Ross is Scottish and lives about as far away from me as it’s physically able to do in the British Isles, so we’ve only met twice. It’s not really a problem, though. I see preliminary sketches being developed into final artwork via email and it’s great when I get the first roughs through the post.
Sometimes people ask if the characters appear as if I imagined them and on the whole they do. There are minor things of course – For example Mabel’s hair is curly and I’d imagined it straight like my daughters, but I don’t mind. I think once a book is finished the characters belong to the reader anyway and they can make them look however they please. I’d love to think that children reading Mabel Jones imagined her to look just like them. I certainly imagine myself as the hero of the books I love.

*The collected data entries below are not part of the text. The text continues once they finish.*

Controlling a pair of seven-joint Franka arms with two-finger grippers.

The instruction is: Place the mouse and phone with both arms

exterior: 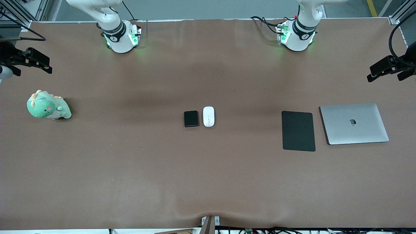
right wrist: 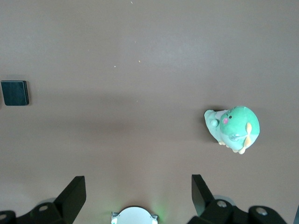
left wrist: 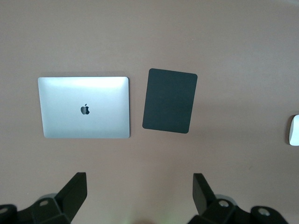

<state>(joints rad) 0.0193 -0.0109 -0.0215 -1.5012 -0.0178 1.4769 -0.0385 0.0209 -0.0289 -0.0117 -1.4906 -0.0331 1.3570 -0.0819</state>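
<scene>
No words or numbers are readable anywhere. The only sign is a dark apple-shaped logo centred on the lid of the closed silver laptop [exterior: 354, 123], below the left end effector [left wrist: 140, 193].

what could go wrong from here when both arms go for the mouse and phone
1. The phone and mouse lie close beside each other mid-table, so the open left gripper and open right gripper, both up at the table's ends, may crowd or collide when they reach in.
2. The mouse is glossy and rounded, so it could slip from the fingers.
3. The black mat might be mistaken for the phone.
</scene>
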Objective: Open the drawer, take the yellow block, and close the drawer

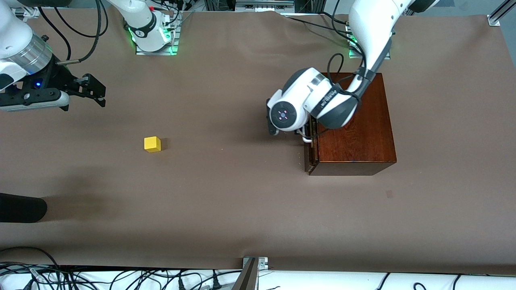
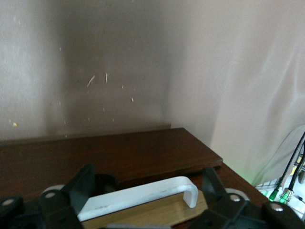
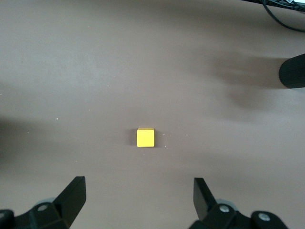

Sometime I like to challenge Ross (he doesn’t know this) but one of the characters in the second book came about by me trying to think of the hardest animal to draw. Also he once complained about drawing horses so I made sure there was a horse in the third story, Mabel Jones and the Doomsday Book*. Now when I think of a new character I subconsciously imagine it in his style.
I’m really lucky in that the Mabel Jones books are not only beautifully illustrated, but also really well designed. The typographical work is done by Mandy Norman at Puffin. She chooses the fonts and arranges the text in different ways. It’s really complicated work and if I make any changes to the story it can mean her part has to be redone.
All of the work is overseen by the design team and the editors at Puffin. Together they make decisions about which scenes are illustrated and how the pictures are to be. Sometimes I see early copies of the book and they have notes on from the editors for Ross – things like him having drawn a character’s hook on the wrong arm. I think if this happens he has to draw the picture all over again. It’s times like that I am glad I’m not an illustrator.